Kresnapaksa
Kresnapaksa
Arif Hidayah (Pikiran Rakyat, Bandung)
Dalam rintik hujan, cahaya lampu motor menyorot kilatan golok kepala naga Bozel yang diayunkan dengan menakutkan, membuat seorang pengendara berbalik arah. Jalanan yang basah dan sunyi menambah suasana mencekam.
Kekerasan di jalan seakan menjadi panggung kekuasaan yang diwariskan dari generasi ke generasi. Bagi anggota geng motor, kekerasan adalah ajang untuk mendapatkan gelar yang disegani musuh dan teman seanggota. Nyawa seakan tidak ada artinya.
Berawal di Bandung tahun 1990. Empat geng motor yaitu Moonraker, Grab on Road (GBR), Exalt to Coitus (XTC) dan Brigade to Seven (Brigez), yang hingga saat ini masih memiliki ribuan anggota dengan basis terbanyak di Bandung dan tersebar di 25 provinsi di Indonesia, berkomitmen untuk menjadi rival abadi setelah sebuah perkelahian. Dalam sebuah insiden perkelahian pada Senin, 5 Juni 2017, Rega (18) salah satu anggota XTC tewas dianiaya anggota Brigez.
Aksi teror ini tidak hanya berlaku untuk anggota geng, tapi juga menyerang masyarakat umum melalui aksi pembegalan dan penganiayaan. Jalan Tamansari yang sepi menjelang tengah malam merupakan lokasi strategis untuk melancarkan aksi begal dan perampokan yang pelakunya didominasi anggota geng motor.

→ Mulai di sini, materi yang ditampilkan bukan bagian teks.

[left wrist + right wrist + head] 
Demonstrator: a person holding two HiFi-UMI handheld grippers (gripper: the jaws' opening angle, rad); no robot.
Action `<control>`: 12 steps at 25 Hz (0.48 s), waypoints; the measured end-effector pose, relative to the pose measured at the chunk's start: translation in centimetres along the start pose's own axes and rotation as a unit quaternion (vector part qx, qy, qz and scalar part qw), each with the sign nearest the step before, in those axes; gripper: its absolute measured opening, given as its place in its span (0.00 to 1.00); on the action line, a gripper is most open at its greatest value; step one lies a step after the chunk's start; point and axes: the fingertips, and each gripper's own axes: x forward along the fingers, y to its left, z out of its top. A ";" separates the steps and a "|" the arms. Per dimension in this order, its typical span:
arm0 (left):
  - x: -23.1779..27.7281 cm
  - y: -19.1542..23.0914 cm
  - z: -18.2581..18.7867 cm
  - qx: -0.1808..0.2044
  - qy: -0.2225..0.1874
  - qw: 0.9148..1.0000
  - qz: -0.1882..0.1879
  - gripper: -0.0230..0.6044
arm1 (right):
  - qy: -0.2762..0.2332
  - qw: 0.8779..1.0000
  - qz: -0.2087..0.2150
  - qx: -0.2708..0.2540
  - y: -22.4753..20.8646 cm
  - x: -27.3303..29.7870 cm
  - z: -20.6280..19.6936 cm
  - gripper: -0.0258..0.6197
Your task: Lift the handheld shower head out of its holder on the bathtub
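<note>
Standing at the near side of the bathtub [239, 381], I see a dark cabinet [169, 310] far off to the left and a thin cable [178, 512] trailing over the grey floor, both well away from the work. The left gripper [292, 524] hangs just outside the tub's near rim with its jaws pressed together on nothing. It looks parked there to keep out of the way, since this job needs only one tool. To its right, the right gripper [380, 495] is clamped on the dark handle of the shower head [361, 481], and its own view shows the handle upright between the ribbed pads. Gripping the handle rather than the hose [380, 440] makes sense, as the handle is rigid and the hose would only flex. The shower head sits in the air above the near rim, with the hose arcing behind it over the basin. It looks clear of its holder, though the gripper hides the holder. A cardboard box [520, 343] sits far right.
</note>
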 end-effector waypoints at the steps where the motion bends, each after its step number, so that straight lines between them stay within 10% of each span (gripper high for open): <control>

Namun tidak semua anggota menyebar teror, Kiki Ahmad (33), seorang senior geng motor ingin memperbaiki citra geng motor dengan membenahi perilaku personelnya. Ia menjalankan kegiatan sosial di masjid dan menjadi penggerak perdamaian antar geng bersama rekannya yang memiliki misi sejalan. Memang tidak mudah, tetapi ajakan perdamaian terus disebar untuk mengubah citra geng motor yang sadis, brutal dan penuh permusuhan.
Kemudian lahirlah berbagai program damai seperti Brigez Berzikir, GBR Fisabilillah, Moonraker Syariah dan XTC Hijrah. Fenomena ini menjadi tren sesaat, bahkan dipergunakan secara sepihak oleh aparat untuk mendeklarasikan pembubaran geng motor, yang pada tahun 2010 berubah menjadi Organisasi Kepemudaan.
Perubahan yang abu-abu. Tidak mengubah gelapnya dunia geng motor yang selama bertahun-tahun kental dengan tradisi kekerasan.
Agenda perdamaian terkonsentrasi di masjid dan perkotaan. Sedangkan 33 km ke selatan Bandung, remaja belasan tahun masih tenggelam dalam tradisi perkelahian untuk mencari eksistensi di mata senior dan lawan. Puluhan remaja yang berkumpul di pelataran pertokoan sambil menenggak minuman keras sudah menjadi pemandangan lumrah setiap malam.
Kesadaran untuk berhenti total dari lingkaran geng motor juga diteladani oleh Syaelindra Kaka (36) setelah kejayaannya menjadi panglima perang selama sepuluh tahun. Di studio tato tempatnya berkarya, ia berujar, “Selama masih ada korban jiwa dan perselisihan, permusuhan tidak akan pernah padam.”
Seperti paruh bulan yang gelap usai purnama, ia tetap ada namun membutuhkan cahaya untuk melihatnya.